▶ _Dataset section_:
════

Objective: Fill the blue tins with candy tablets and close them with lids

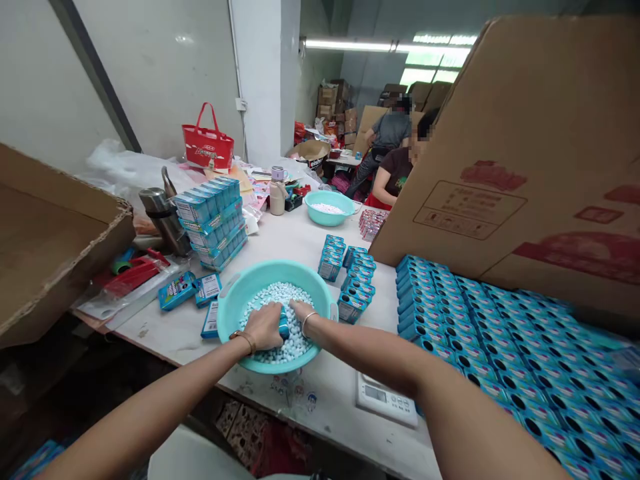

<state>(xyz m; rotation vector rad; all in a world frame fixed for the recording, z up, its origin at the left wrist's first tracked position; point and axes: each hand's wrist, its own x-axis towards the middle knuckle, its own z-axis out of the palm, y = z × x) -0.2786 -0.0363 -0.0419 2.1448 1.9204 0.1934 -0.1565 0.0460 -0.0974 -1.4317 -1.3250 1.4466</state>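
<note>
A teal basin (235, 297) full of small white-blue pellets (280, 293) sits on the table in front of me. Both my hands are inside it. My left hand (263, 325) is curled around a small blue box (283, 325) pushed into the pellets. My right hand (301, 313) is closed beside the box, its fingers among the pellets; what they hold is hidden. Each wrist wears a bracelet.
Stacked blue boxes (213, 213) stand behind the basin, small groups (350, 277) to its right, and many rows (500, 333) fill a large carton (500, 167) at right. A scale (385, 399) lies near the table edge. A second basin (329, 207), a thermos (163, 217), a red bag (207, 147) and two people are farther back.
</note>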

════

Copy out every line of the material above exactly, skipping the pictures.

▶ _Response box_:
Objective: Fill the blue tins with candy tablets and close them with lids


<state>(xyz m; rotation vector rad; all in a world frame fixed for the recording, z up, its origin at the left wrist's first tracked position; point and axes: each hand's wrist, its own x-axis towards the middle knuckle, its own z-axis out of the palm, y = z × x) -0.2786 -0.0363 -0.0419 2.1448 1.9204 0.1934 -0.1565 0.0460 -0.0974 -1.4317 -1.3250 1.4466</state>
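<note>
A teal basin (235, 297) full of small white-blue pellets (280, 293) sits on the table in front of me. Both my hands are inside it. My left hand (263, 325) is curled around a small blue box (283, 325) pushed into the pellets. My right hand (301, 313) is closed beside the box, its fingers among the pellets; what they hold is hidden. Each wrist wears a bracelet.
Stacked blue boxes (213, 213) stand behind the basin, small groups (350, 277) to its right, and many rows (500, 333) fill a large carton (500, 167) at right. A scale (385, 399) lies near the table edge. A second basin (329, 207), a thermos (163, 217), a red bag (207, 147) and two people are farther back.
</note>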

The output as shown is complete.